**WHAT IS NEEDED**:
How many lines below include the word "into"? State that number and nothing else.
───── THE DATA ─────
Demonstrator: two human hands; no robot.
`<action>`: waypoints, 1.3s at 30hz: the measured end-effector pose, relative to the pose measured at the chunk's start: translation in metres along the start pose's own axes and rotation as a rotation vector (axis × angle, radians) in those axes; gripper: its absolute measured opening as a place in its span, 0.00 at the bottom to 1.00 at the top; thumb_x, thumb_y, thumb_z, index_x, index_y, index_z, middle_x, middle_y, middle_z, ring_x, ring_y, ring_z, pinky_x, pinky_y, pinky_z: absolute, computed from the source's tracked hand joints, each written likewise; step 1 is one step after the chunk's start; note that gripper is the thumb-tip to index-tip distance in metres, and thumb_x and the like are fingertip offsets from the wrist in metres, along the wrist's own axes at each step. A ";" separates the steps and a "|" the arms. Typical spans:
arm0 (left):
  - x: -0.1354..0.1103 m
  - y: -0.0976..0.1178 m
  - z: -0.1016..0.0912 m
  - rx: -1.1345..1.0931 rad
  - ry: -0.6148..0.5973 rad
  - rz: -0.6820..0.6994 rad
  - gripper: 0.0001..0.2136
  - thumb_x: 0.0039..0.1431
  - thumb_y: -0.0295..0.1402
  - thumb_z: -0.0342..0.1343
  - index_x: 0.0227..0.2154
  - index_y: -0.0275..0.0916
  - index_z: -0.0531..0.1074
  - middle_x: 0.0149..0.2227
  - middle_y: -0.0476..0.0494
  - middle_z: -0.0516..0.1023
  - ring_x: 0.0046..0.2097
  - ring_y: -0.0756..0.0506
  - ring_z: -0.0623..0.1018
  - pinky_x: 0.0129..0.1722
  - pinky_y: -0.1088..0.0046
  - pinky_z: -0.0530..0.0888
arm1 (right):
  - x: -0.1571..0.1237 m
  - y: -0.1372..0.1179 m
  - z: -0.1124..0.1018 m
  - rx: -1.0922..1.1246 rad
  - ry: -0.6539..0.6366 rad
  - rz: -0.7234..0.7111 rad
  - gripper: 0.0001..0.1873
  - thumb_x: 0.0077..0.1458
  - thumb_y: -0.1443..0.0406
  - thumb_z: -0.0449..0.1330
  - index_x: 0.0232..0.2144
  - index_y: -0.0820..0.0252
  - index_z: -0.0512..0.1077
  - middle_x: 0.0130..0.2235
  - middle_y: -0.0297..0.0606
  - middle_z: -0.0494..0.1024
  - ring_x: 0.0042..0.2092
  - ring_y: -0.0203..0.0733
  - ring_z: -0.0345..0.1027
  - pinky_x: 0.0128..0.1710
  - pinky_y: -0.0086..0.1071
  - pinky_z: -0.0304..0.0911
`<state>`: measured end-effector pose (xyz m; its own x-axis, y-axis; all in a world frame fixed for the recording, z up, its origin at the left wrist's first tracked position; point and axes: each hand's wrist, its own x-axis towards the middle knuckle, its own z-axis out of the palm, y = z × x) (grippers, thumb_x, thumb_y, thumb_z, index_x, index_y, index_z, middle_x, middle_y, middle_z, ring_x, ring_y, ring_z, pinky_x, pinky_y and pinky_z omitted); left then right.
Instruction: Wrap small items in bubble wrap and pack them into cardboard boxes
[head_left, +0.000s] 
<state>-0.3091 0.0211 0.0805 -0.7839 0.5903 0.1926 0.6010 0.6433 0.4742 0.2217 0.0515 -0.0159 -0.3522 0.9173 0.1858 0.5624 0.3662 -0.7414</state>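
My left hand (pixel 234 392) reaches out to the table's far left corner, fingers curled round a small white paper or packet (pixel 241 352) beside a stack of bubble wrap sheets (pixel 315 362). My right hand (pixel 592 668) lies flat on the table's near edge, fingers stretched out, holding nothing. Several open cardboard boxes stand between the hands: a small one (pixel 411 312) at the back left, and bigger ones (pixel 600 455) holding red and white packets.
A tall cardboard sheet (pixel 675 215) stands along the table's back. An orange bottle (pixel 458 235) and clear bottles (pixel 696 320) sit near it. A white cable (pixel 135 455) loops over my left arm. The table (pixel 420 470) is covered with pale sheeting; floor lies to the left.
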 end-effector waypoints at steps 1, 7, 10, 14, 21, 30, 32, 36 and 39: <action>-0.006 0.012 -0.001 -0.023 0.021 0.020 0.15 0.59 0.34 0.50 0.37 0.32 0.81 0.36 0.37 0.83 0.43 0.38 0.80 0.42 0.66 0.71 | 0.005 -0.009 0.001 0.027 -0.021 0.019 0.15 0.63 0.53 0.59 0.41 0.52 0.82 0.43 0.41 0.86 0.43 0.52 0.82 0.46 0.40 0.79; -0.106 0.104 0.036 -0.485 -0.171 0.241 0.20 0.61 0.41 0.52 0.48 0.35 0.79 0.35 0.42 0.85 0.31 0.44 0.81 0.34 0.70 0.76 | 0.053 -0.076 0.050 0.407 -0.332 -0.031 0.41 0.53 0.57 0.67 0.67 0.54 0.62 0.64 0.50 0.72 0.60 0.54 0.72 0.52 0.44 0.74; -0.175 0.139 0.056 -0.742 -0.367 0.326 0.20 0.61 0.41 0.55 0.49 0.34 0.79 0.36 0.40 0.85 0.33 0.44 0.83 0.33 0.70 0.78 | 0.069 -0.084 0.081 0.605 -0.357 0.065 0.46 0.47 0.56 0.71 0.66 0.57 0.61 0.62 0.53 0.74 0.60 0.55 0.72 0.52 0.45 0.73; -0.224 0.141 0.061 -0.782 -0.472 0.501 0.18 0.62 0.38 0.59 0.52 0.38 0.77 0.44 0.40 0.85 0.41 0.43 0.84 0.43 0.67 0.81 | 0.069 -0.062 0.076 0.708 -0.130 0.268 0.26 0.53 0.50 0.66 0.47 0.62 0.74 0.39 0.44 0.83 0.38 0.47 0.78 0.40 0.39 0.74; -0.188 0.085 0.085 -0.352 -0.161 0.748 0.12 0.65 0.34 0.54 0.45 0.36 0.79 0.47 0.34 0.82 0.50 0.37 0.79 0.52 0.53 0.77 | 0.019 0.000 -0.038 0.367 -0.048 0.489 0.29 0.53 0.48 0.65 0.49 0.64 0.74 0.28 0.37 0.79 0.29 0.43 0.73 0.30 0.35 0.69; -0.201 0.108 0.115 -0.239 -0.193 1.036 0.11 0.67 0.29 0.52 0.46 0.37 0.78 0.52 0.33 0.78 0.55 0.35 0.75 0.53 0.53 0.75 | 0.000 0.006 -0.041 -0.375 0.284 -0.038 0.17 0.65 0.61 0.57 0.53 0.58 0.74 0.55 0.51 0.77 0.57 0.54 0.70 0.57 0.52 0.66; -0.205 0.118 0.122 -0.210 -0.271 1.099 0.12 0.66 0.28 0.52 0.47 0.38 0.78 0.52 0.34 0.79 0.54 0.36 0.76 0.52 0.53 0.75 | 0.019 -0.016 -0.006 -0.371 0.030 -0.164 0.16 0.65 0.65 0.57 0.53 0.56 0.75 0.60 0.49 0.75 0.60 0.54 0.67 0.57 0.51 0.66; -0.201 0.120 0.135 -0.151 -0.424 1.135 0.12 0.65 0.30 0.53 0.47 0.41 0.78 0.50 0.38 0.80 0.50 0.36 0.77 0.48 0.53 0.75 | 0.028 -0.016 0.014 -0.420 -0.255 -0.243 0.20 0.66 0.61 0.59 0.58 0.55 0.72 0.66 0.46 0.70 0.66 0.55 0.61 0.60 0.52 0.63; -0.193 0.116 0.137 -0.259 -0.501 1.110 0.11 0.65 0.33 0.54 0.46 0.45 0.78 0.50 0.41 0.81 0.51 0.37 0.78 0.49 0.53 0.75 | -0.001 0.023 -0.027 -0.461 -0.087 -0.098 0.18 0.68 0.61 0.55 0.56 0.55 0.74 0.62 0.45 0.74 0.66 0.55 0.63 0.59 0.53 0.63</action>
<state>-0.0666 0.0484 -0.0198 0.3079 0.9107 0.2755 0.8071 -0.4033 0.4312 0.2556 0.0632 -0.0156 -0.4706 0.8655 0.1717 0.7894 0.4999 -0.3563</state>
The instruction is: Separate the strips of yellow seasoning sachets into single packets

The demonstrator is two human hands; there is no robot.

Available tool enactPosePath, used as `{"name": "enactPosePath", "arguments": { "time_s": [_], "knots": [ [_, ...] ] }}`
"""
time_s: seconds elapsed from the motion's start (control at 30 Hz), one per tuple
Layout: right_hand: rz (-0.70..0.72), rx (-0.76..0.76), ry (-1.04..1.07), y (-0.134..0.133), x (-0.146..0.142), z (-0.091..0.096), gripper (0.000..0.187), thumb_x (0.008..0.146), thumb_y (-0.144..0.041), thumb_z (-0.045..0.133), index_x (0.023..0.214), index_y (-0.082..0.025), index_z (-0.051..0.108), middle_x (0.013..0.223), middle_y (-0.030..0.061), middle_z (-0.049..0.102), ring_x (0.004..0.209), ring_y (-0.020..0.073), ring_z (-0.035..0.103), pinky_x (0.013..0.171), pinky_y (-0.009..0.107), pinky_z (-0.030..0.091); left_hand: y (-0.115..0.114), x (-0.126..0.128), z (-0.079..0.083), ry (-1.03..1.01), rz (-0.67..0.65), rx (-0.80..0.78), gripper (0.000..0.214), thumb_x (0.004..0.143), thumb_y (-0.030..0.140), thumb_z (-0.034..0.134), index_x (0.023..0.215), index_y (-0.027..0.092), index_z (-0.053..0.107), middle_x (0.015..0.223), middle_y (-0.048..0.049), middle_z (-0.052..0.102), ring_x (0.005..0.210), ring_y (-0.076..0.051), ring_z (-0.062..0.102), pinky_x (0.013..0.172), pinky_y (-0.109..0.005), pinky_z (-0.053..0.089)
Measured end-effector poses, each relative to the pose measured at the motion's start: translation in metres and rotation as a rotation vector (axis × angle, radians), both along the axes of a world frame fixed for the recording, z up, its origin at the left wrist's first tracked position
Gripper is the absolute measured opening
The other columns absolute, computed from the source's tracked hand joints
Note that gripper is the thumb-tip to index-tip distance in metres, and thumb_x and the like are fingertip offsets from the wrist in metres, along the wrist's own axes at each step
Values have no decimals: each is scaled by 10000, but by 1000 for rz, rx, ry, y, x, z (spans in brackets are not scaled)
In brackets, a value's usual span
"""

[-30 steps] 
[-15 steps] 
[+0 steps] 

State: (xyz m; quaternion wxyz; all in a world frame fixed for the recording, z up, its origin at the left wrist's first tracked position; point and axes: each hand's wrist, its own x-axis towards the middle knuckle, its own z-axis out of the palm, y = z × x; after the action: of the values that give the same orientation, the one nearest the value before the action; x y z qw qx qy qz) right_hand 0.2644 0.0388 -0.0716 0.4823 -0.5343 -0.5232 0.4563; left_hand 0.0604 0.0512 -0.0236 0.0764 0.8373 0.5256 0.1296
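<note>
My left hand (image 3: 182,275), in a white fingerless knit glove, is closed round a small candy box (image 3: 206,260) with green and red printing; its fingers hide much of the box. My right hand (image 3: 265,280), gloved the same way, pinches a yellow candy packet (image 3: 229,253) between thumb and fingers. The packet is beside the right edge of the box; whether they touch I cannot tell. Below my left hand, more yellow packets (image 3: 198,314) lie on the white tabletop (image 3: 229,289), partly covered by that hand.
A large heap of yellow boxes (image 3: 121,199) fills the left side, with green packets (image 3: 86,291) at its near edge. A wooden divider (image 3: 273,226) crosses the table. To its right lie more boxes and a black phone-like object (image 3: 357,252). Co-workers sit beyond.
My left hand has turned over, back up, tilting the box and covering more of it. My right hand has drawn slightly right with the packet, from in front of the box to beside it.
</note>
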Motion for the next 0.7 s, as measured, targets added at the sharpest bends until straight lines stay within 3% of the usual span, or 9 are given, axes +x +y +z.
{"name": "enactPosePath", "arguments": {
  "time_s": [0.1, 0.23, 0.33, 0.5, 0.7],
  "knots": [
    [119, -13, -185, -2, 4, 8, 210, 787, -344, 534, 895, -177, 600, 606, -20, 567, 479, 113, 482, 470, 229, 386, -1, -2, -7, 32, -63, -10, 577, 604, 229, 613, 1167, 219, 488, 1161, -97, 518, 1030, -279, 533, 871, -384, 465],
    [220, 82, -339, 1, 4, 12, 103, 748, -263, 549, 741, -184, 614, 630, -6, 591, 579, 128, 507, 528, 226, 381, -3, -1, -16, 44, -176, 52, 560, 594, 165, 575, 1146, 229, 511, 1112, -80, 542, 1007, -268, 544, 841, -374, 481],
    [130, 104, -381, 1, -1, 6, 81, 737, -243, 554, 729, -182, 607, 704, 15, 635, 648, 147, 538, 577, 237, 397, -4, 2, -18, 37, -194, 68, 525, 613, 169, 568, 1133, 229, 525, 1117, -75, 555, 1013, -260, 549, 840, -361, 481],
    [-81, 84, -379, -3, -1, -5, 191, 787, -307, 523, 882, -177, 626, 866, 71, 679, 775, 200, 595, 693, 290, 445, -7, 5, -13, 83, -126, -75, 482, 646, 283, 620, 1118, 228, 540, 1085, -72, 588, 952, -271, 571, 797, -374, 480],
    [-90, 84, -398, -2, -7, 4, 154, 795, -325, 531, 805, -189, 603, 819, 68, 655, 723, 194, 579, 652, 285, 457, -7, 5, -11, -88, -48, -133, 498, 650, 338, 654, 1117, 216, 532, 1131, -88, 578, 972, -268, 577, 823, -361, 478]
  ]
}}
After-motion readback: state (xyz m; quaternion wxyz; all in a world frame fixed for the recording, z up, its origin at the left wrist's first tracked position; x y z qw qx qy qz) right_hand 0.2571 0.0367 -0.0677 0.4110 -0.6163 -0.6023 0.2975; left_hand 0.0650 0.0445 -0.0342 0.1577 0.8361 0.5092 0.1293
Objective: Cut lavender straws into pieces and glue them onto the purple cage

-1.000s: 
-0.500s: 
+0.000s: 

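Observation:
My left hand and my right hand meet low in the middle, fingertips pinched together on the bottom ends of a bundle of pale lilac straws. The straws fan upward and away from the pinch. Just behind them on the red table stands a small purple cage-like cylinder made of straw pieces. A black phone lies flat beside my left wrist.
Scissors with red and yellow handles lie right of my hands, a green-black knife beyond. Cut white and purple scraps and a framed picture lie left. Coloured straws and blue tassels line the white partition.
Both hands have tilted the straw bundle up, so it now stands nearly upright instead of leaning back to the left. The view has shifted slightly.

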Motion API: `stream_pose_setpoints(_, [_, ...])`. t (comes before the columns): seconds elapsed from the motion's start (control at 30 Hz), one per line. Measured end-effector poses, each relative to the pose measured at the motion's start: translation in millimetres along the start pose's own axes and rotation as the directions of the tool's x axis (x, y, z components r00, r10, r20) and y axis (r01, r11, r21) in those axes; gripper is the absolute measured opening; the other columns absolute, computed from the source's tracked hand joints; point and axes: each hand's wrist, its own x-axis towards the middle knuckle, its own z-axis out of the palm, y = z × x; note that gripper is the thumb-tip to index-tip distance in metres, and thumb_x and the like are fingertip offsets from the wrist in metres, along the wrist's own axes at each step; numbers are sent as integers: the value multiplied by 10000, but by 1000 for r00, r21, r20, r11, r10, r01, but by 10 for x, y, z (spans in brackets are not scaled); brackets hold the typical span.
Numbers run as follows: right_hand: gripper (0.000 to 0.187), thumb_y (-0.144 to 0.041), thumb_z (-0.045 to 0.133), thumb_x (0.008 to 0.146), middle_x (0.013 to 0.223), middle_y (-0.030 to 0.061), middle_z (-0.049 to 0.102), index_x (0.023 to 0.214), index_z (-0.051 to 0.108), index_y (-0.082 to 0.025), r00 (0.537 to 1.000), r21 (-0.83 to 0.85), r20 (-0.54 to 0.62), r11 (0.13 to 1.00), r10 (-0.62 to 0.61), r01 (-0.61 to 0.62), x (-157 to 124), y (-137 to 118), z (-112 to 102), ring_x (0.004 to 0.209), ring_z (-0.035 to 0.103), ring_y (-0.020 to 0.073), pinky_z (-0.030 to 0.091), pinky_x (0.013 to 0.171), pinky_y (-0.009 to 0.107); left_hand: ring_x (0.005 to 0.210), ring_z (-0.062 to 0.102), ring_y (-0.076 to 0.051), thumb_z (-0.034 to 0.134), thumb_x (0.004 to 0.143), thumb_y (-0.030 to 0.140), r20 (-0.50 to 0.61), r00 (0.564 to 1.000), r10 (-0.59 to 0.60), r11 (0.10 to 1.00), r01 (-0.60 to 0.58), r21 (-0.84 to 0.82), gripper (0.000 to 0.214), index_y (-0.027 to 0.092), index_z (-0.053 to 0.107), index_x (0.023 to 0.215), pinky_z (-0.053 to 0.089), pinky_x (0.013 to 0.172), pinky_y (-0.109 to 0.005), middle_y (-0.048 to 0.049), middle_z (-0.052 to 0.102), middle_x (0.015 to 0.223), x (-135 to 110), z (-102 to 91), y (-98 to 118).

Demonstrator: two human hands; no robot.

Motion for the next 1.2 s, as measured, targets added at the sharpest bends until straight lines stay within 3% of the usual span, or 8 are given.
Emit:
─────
**SOLUTION FOR THIS TASK**:
3